Collection entries:

Content starts

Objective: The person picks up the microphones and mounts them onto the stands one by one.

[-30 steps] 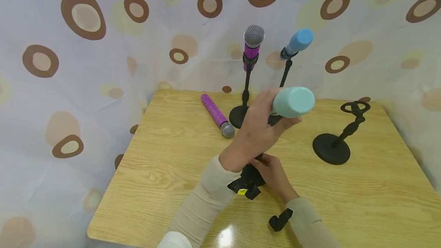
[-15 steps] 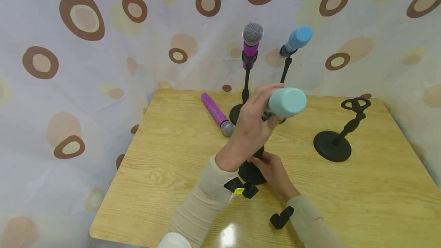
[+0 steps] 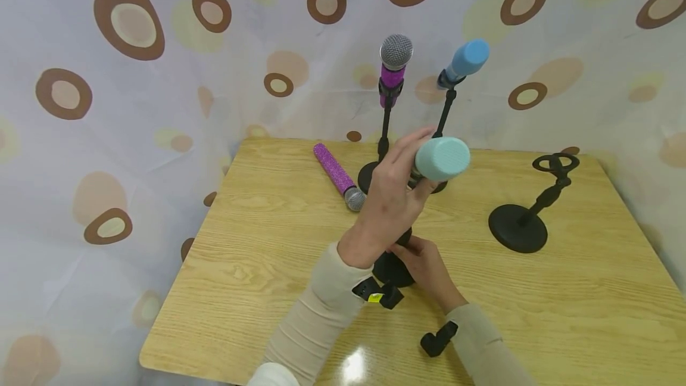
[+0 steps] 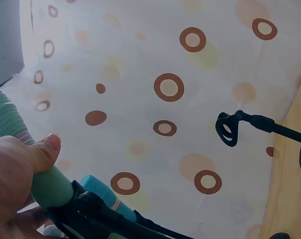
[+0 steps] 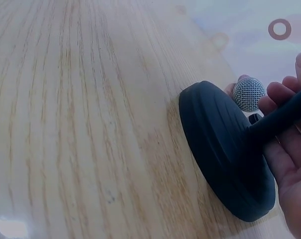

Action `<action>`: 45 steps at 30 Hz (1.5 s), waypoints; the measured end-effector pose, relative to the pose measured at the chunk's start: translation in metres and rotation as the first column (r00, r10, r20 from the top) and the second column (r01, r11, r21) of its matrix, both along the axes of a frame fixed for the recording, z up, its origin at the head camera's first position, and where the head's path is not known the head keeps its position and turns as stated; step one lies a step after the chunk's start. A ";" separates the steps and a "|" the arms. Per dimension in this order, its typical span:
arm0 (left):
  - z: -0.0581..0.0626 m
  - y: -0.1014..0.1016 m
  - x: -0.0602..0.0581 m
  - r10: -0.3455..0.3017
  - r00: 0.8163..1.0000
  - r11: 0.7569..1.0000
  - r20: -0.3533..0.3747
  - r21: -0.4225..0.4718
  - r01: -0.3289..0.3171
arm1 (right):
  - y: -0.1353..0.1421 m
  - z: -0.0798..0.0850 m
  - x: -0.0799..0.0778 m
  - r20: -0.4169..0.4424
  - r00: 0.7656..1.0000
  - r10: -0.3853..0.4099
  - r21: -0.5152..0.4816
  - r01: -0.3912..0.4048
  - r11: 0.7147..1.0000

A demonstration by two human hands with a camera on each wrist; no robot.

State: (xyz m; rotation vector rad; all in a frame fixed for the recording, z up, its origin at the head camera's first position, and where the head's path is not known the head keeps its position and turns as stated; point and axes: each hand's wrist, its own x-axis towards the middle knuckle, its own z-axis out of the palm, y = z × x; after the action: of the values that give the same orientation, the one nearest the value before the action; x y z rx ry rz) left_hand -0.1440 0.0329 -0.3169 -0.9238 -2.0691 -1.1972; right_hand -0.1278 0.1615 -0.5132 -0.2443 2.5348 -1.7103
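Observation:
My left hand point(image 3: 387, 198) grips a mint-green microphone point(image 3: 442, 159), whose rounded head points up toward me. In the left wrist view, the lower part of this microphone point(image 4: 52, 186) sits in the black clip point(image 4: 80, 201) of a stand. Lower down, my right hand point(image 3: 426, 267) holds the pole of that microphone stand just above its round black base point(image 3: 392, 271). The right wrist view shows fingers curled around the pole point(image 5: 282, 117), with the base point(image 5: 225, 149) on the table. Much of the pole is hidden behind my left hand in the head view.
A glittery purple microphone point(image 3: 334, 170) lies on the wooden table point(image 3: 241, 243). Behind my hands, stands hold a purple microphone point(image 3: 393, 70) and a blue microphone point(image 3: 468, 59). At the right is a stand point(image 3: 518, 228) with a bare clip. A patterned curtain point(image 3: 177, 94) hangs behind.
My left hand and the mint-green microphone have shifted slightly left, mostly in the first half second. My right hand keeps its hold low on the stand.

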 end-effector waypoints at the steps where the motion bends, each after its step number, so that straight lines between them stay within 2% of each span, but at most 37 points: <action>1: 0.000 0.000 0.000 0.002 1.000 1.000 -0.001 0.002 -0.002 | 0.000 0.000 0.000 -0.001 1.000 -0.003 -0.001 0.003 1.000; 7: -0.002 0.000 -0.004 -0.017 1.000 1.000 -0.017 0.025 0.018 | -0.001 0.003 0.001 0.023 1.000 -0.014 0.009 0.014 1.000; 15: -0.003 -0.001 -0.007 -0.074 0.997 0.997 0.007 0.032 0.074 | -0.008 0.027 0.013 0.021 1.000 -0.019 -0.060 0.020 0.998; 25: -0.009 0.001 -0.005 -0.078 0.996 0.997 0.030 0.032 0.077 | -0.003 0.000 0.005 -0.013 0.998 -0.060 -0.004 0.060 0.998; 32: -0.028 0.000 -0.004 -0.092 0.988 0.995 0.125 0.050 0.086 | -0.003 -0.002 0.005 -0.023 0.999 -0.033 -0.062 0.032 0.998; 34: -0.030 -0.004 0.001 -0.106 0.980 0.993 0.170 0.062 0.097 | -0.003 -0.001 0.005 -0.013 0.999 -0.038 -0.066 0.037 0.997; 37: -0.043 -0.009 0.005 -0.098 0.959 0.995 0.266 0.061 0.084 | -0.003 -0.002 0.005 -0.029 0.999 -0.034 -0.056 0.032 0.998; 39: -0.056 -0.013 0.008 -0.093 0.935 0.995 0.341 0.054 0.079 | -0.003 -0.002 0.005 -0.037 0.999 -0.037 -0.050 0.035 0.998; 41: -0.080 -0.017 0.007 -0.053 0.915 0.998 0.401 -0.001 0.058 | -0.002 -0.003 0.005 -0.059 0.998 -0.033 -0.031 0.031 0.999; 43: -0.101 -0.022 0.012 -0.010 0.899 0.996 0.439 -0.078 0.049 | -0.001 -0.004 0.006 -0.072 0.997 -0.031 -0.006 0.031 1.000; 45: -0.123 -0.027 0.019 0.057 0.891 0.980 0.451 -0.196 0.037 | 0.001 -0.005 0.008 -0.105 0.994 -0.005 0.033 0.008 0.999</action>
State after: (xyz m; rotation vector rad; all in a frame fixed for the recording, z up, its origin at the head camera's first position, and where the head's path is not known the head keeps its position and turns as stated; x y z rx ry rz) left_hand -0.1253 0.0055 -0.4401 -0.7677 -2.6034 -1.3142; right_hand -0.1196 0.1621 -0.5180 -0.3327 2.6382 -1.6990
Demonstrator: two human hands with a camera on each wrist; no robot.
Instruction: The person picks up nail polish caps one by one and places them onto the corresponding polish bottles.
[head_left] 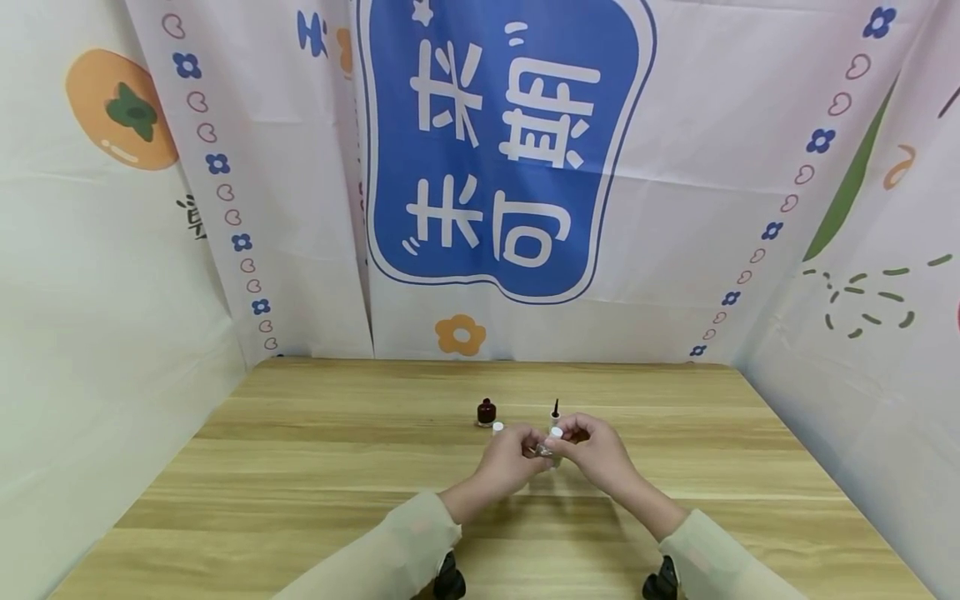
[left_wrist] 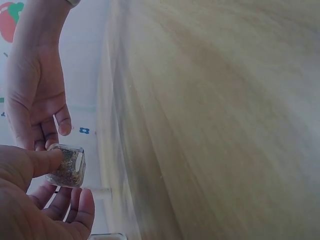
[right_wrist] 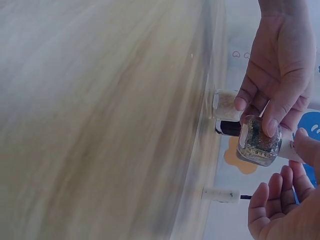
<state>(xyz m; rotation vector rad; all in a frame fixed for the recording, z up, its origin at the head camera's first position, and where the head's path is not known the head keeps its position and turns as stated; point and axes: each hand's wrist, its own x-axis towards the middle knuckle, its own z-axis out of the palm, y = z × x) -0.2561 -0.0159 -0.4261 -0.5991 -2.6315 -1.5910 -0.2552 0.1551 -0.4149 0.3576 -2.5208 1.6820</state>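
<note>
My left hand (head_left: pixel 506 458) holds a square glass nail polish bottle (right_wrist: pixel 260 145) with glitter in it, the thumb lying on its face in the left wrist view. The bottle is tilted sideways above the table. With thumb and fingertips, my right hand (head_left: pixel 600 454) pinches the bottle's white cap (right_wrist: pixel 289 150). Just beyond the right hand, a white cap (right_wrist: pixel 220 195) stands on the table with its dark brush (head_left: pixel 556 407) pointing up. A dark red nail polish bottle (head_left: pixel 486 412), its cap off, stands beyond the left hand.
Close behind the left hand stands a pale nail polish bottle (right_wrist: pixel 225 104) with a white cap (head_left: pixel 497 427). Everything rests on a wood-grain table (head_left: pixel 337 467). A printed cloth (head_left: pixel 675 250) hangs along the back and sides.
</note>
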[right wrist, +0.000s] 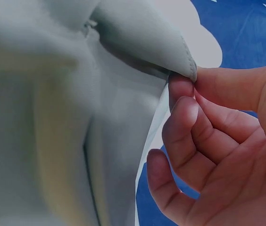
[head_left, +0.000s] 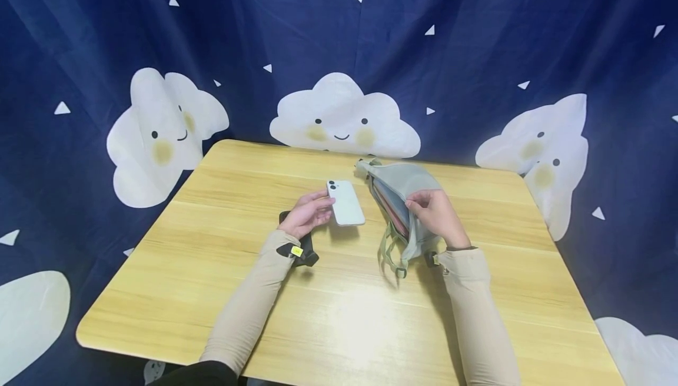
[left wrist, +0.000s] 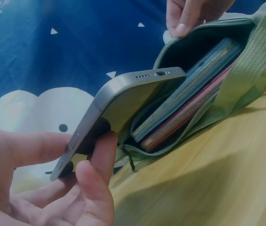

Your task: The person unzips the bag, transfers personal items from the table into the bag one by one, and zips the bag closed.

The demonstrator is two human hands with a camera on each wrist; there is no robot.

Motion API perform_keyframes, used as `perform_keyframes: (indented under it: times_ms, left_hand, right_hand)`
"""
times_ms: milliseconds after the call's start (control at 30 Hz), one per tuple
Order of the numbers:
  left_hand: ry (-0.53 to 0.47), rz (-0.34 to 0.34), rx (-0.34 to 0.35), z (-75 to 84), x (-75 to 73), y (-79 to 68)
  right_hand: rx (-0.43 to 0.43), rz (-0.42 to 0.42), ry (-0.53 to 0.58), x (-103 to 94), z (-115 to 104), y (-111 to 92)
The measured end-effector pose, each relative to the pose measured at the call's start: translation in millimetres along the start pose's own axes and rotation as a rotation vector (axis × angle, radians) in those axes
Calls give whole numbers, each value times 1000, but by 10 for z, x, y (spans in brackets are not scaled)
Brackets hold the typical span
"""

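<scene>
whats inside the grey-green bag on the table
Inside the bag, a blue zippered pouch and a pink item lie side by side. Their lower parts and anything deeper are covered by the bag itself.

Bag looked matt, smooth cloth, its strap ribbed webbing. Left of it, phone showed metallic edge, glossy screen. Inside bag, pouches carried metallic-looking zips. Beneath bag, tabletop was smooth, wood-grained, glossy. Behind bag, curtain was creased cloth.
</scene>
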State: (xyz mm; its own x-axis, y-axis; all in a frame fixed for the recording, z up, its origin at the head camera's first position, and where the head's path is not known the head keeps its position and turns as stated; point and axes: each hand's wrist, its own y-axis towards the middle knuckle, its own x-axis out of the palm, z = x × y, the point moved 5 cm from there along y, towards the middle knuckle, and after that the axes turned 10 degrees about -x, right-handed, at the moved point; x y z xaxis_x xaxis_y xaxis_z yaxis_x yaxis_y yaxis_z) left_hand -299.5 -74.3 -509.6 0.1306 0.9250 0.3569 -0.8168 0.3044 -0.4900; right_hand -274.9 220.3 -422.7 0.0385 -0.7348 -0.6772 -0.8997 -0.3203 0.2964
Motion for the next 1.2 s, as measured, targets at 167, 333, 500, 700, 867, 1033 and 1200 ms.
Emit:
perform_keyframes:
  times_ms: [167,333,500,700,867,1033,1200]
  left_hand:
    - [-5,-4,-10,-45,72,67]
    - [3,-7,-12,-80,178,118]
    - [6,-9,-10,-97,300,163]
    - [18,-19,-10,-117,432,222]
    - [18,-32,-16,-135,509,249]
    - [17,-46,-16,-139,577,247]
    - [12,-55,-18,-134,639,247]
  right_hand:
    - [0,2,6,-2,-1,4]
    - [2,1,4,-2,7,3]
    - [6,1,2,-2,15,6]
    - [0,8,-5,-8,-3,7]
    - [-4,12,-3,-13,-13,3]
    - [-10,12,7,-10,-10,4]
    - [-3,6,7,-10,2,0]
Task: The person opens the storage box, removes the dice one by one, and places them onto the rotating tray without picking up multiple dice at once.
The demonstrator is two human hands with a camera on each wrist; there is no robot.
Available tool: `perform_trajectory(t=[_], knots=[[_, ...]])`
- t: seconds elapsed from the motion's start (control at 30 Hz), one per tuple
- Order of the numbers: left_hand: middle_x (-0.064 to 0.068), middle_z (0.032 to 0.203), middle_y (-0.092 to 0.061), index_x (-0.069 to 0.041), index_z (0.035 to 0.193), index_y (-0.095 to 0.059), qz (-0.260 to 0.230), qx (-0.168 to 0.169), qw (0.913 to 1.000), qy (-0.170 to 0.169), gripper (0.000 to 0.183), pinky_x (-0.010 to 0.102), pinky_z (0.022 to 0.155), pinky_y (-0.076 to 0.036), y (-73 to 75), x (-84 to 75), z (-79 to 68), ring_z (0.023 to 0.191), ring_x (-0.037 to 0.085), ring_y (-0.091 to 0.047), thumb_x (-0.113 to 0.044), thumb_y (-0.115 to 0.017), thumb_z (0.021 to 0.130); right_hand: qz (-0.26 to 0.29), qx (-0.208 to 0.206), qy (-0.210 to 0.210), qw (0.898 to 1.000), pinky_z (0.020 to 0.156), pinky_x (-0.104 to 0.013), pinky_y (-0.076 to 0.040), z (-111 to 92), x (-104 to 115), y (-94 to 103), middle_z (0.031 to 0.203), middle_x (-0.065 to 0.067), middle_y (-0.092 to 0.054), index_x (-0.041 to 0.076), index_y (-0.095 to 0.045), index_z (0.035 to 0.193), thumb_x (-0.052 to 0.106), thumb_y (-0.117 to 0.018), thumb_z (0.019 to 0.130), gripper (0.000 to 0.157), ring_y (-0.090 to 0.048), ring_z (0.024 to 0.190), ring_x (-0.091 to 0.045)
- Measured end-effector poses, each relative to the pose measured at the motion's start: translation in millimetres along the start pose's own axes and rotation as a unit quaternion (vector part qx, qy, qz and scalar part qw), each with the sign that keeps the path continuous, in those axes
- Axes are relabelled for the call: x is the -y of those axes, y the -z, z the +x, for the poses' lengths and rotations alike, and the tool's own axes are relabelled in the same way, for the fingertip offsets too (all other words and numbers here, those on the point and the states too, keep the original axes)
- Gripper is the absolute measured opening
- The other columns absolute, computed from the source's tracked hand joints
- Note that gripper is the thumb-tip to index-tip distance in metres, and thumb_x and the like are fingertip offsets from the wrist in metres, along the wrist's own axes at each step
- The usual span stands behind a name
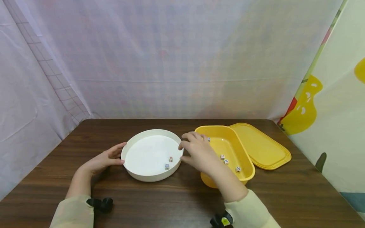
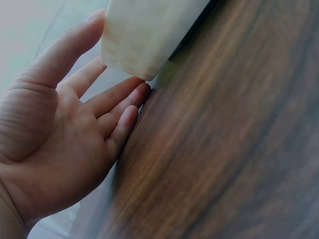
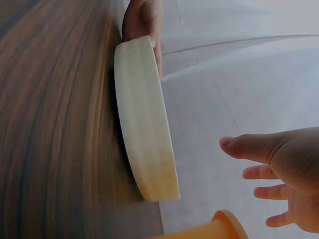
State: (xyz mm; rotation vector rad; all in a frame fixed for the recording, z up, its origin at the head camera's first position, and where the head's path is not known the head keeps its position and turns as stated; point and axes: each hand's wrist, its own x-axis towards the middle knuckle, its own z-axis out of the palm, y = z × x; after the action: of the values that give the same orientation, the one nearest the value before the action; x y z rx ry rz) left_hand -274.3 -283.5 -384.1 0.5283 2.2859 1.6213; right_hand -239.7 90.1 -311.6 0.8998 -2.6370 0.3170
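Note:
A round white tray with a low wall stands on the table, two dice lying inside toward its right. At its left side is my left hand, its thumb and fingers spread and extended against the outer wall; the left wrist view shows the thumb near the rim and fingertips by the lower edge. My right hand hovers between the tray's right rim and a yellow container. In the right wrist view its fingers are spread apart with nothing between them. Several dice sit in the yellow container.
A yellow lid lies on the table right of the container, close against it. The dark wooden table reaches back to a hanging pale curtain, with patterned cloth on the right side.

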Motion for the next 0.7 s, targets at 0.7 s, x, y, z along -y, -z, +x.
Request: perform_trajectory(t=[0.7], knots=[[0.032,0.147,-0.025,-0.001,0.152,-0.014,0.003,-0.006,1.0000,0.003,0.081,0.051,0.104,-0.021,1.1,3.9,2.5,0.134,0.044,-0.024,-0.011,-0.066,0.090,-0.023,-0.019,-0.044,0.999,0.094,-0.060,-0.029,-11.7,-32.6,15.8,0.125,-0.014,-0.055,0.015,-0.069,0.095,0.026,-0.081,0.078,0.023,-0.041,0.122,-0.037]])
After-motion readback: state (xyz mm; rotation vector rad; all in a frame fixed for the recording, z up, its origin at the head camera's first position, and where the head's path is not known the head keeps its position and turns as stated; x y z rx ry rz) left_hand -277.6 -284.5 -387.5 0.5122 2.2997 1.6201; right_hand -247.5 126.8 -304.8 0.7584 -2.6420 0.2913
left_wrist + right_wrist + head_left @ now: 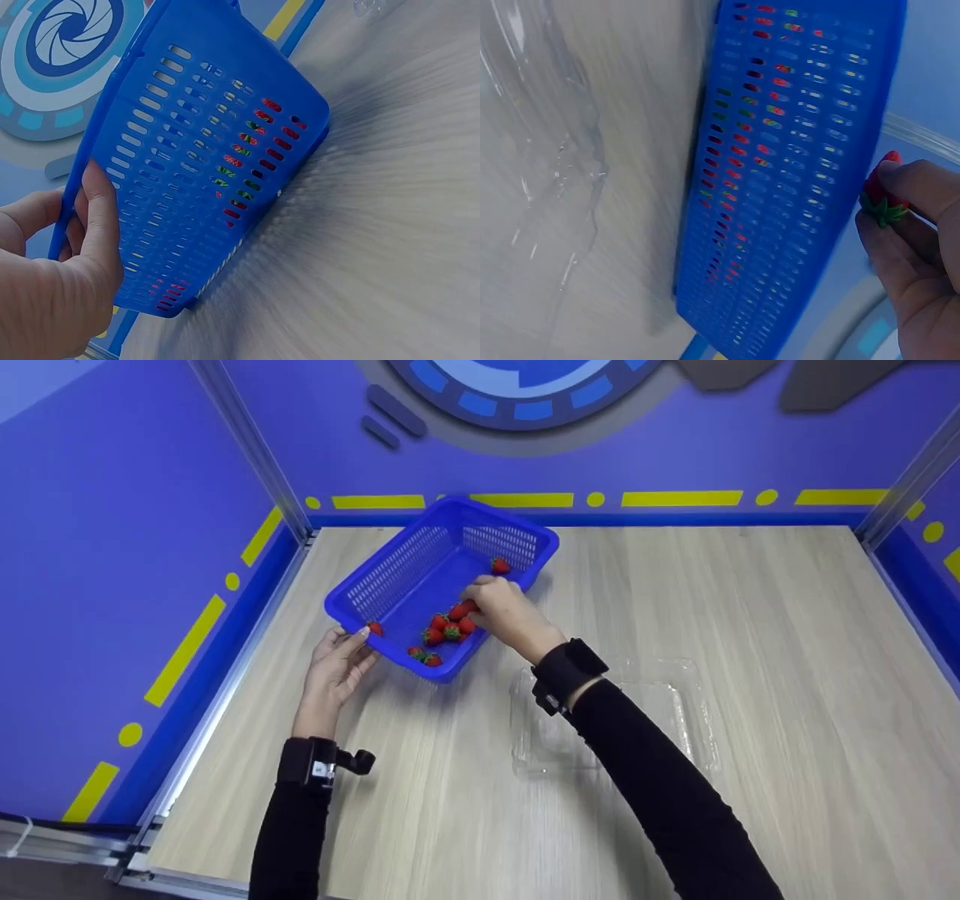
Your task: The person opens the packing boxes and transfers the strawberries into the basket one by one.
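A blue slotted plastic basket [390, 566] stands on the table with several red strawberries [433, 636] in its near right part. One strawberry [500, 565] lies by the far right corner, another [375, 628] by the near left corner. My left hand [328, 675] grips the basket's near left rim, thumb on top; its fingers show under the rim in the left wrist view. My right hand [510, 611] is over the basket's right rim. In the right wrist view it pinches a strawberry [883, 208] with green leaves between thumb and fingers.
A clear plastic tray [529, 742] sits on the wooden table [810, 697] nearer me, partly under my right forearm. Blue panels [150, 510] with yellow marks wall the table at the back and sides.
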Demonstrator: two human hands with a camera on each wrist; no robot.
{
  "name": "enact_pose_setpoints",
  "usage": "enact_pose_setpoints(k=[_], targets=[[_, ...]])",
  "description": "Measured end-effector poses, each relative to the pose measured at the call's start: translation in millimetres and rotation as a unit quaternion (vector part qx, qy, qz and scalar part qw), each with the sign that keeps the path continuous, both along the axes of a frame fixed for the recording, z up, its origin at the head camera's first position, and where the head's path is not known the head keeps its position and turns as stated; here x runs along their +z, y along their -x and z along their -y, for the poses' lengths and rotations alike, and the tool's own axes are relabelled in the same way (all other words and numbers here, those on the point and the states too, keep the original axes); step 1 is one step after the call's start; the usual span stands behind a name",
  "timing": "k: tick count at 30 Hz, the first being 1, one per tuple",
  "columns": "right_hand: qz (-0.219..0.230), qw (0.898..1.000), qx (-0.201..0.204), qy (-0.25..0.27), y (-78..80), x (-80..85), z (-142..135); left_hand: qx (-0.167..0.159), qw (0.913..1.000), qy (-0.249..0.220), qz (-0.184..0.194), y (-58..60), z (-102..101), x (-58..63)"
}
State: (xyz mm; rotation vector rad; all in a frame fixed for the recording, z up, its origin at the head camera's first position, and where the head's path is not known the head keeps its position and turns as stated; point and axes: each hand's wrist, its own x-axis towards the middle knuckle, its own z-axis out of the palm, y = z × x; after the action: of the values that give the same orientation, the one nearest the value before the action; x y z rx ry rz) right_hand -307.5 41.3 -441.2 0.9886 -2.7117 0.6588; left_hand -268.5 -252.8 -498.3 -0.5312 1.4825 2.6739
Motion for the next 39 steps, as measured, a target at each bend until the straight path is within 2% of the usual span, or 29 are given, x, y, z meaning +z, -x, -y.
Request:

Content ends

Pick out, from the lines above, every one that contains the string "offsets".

- Axes are relabelled for the call: x is the -y of those axes, y the -z, z the +x, for the poses' lengths and rotations alike, and the tool's own axes are relabelled in the same way, for the fingertip offsets too (all other words and numbers here, those on the point and the states too, keep the original axes)
- Note that gripper is the thumb-tip to index-tip distance in metres, and thumb_x and the like are fingertip offsets from the wrist in metres, along the wrist's own axes at each step

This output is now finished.